◆ **TASK GOAL**:
Return every line below exactly as written.

◆ **THE DATA**:
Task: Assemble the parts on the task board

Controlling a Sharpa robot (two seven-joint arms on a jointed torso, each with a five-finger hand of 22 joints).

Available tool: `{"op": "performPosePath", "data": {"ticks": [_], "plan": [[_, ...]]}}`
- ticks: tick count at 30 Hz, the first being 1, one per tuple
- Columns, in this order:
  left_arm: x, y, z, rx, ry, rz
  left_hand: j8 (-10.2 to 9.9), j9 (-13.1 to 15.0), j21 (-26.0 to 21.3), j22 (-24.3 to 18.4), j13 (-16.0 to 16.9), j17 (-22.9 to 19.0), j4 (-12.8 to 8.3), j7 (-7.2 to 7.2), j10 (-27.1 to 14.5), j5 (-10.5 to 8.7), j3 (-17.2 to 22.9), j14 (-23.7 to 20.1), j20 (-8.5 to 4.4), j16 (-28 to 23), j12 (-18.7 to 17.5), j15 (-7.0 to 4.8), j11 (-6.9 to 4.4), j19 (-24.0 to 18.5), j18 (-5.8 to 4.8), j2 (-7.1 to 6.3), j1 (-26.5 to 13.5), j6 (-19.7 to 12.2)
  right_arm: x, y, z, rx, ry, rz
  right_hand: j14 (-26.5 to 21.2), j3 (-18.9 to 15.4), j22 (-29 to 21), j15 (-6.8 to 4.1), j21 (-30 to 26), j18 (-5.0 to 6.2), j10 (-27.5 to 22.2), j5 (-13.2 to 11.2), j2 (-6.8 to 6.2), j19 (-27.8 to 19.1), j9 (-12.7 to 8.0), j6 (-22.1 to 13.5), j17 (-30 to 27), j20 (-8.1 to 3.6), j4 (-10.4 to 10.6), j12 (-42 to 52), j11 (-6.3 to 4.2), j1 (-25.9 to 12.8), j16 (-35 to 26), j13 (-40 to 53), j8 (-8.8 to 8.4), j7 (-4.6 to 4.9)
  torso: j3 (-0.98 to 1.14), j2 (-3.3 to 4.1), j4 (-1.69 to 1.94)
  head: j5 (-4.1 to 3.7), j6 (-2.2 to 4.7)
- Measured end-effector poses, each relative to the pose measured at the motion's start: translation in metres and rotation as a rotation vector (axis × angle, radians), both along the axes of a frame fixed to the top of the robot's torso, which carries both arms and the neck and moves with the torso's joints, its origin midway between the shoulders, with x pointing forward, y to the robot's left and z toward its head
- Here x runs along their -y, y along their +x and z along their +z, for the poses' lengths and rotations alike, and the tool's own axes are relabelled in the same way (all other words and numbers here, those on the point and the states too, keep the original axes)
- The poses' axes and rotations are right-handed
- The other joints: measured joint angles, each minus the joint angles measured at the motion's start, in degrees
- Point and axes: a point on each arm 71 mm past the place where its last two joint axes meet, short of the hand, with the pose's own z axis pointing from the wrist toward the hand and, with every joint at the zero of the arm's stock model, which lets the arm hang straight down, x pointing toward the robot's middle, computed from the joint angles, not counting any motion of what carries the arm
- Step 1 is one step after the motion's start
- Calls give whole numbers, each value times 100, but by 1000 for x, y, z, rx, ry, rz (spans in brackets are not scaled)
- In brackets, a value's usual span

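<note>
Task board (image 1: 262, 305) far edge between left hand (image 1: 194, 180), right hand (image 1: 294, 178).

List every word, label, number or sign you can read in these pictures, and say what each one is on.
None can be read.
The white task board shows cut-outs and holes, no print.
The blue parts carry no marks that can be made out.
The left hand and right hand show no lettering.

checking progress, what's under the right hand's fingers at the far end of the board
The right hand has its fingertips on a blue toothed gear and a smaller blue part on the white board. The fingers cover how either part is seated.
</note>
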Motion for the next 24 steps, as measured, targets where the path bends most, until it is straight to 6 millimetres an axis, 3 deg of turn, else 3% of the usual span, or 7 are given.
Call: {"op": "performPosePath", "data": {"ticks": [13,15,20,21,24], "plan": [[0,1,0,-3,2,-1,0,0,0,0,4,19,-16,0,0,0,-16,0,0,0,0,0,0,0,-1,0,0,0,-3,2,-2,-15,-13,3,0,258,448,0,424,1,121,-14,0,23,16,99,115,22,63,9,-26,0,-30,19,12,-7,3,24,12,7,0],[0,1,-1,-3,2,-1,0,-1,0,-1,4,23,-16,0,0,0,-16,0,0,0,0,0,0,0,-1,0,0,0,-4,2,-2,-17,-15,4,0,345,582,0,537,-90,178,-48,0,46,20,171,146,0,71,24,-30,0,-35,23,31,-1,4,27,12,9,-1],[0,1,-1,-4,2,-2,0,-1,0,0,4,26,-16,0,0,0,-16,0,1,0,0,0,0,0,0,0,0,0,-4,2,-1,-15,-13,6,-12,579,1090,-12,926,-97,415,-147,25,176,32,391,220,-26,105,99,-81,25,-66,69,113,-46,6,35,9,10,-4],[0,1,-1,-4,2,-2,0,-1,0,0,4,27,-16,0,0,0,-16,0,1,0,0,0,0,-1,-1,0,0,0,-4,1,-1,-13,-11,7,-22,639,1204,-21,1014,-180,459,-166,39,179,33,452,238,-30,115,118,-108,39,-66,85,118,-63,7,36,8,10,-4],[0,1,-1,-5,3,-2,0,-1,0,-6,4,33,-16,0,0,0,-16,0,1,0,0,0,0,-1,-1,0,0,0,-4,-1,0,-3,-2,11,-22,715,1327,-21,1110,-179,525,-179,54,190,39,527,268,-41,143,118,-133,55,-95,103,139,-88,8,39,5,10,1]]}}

◆ **RESULT OF THIS TASK**:
Task: Assemble the parts on the task board

Controlling a Sharpa robot (two seven-joint arms on a jointed torso, each with a five-finger hand of 22 joints).

Available tool: `{"op": "performPosePath", "data": {"ticks": [_], "plan": [[_, ...]]}}`
- ticks: tick count at 30 Hz, the first being 1, one per tuple
- Columns, in this order:
  left_arm: x, y, z, rx, ry, rz
  left_hand: j8 (-10.2 to 9.9), j9 (-13.1 to 15.0), j21 (-26.0 to 21.3), j22 (-24.3 to 18.4), j13 (-16.0 to 16.9), j17 (-22.9 to 19.0), j4 (-12.8 to 8.3), j7 (-7.2 to 7.2), j10 (-27.1 to 14.5), j5 (-10.5 to 8.7), j3 (-17.2 to 22.9), j14 (-23.7 to 20.1), j20 (-8.5 to 4.4), j16 (-28 to 23), j12 (-18.7 to 17.5), j15 (-7.0 to 4.8), j11 (-6.9 to 4.4), j19 (-24.0 to 18.5), j18 (-5.8 to 4.8), j2 (-7.1 to 6.3), j1 (-26.5 to 13.5), j6 (-19.7 to 12.2)
  right_arm: x, y, z, rx, ry, rz
  right_hand: j14 (-26.5 to 21.2), j3 (-18.9 to 15.4), j22 (-29 to 21), j15 (-6.8 to 4.1), j21 (-30 to 26), j18 (-5.0 to 6.2), j10 (-27.5 to 22.2), j5 (-13.2 to 11.2), j2 (-6.8 to 6.2), j19 (-27.8 to 19.1), j9 (-12.7 to 8.0), j6 (-22.1 to 13.5), j17 (-30 to 27), j20 (-8.1 to 3.6), j4 (-10.4 to 10.6), j12 (-42 to 52), j11 (-6.3 to 4.2), j1 (-25.9 to 12.8), j16 (-35 to 26), j13 (-40 to 53), j8 (-8.8 to 8.4), j7 (-4.6 to 4.9)
  torso: j3 (-0.98 to 1.14), j2 (-3.3 to 4.1), j4 (-1.69 to 1.94)
  head: j5 (-4.1 to 3.7), j6 (-2.2 to 4.7)
- Measured end-effector poses, each relative to the pose measured at the motion's start: translation in metres and rotation as a rotation vector (axis × angle, radians), both along the axes of a frame fixed to the top of the robot's torso, which carries both arms and the neck and moves with the torso's joints, its origin midway between the shoulders, with x pointing forward, y to the robot's left and z toward its head
- Here x runs along their -y, y along their +x and z along their +z, for the poses' lengths and rotations alike, and the tool's own axes are relabelled in the same way (all other words and numbers here, those on the point and the states too, keep the original axes)
- The poses' axes and rotations are right-handed
- The other joints: measured joint angles, each minus the joint angles measured at the motion's start, in degrees
- Point and axes: a point on each arm 71 mm past the place where its last two joint axes meet, short of the hand, with the pose's own z axis pointing from the wrist toward the hand and, with every joint at the zero of the arm's stock model, which lets the arm hang straight down, x pointing toward the robot's middle, computed from the joint angles, not counting any motion of what carries the arm
- Step 1 is one step after the motion's start
- Calls give whole numbers, each value times 100, but by 1000 for x, y, z, rx, ry, rz (spans in brackets are not scaled)
- In brackets, a value's usual span

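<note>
Task board (image 1: 262, 305) far edge between left hand (image 1: 194, 180), right hand (image 1: 294, 178).

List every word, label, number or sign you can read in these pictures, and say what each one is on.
None can be read.
The white task board shows cut-outs and holes, no print.
The blue parts carry no marks that can be made out.
The left hand and right hand show no lettering.

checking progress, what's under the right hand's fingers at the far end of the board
The right hand has its fingertips on a blue toothed gear and a smaller blue part on the white board. The fingers cover how either part is seated.
</note>
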Motion for the next 24 steps, as measured, targets where the path bends most, until it is straight to 6 millimetres an axis, 3 deg of turn, else 3% of the usual span, or 7 are given.
Call: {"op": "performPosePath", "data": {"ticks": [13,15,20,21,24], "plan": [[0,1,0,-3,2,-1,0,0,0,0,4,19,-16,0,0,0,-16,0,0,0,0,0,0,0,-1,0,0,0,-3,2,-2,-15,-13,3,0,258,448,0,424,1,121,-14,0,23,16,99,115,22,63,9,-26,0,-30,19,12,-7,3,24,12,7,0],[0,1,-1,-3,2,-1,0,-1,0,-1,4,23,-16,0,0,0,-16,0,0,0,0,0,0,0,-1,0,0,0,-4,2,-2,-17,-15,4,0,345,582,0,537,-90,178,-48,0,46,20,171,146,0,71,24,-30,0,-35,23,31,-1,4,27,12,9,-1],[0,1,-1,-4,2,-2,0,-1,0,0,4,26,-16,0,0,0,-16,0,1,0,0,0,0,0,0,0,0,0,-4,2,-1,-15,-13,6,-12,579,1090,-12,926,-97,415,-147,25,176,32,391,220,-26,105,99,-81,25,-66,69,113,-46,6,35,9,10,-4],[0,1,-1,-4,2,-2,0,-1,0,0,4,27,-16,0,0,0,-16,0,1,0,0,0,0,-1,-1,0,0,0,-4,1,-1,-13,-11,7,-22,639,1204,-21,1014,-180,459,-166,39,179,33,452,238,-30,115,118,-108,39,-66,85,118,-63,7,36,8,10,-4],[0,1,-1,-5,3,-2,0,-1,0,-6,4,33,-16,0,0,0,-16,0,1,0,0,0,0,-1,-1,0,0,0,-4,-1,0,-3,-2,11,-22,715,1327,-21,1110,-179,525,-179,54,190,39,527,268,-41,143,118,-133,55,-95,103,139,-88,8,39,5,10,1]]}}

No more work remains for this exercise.